> **WHAT YOU WILL DO**:
The listing below should be written out again word for word, please.

····················

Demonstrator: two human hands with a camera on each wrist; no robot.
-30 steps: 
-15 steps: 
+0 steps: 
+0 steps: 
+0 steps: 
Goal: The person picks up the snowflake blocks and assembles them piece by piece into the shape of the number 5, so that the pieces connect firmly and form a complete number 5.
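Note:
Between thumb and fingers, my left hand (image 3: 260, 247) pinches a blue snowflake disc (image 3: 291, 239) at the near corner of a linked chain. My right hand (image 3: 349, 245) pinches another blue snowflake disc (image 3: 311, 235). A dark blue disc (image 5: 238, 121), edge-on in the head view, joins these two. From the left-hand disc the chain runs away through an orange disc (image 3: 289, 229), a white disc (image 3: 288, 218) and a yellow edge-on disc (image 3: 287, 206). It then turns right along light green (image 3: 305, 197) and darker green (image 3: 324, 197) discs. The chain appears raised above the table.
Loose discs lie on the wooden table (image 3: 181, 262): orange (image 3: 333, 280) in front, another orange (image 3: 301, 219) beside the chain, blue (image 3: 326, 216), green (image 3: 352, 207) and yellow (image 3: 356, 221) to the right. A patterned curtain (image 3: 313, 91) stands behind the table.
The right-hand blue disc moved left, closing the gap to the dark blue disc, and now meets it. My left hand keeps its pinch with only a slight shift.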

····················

> **RESULT FOR THIS EXERCISE**:
Demonstrator: two human hands with a camera on each wrist; no robot.
-30 steps: 
-15 steps: 
+0 steps: 
+0 steps: 
+0 steps: 
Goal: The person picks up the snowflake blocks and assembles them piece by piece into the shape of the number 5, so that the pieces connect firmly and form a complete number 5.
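Note:
Between thumb and fingers, my left hand (image 3: 260, 247) pinches a blue snowflake disc (image 3: 291, 239) at the near corner of a linked chain. My right hand (image 3: 349, 245) pinches another blue snowflake disc (image 3: 311, 235). A dark blue disc (image 5: 238, 121), edge-on in the head view, joins these two. From the left-hand disc the chain runs away through an orange disc (image 3: 289, 229), a white disc (image 3: 288, 218) and a yellow edge-on disc (image 3: 287, 206). It then turns right along light green (image 3: 305, 197) and darker green (image 3: 324, 197) discs. The chain appears raised above the table.
Loose discs lie on the wooden table (image 3: 181, 262): orange (image 3: 333, 280) in front, another orange (image 3: 301, 219) beside the chain, blue (image 3: 326, 216), green (image 3: 352, 207) and yellow (image 3: 356, 221) to the right. A patterned curtain (image 3: 313, 91) stands behind the table.
The right-hand blue disc moved left, closing the gap to the dark blue disc, and now meets it. My left hand keeps its pinch with only a slight shift.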

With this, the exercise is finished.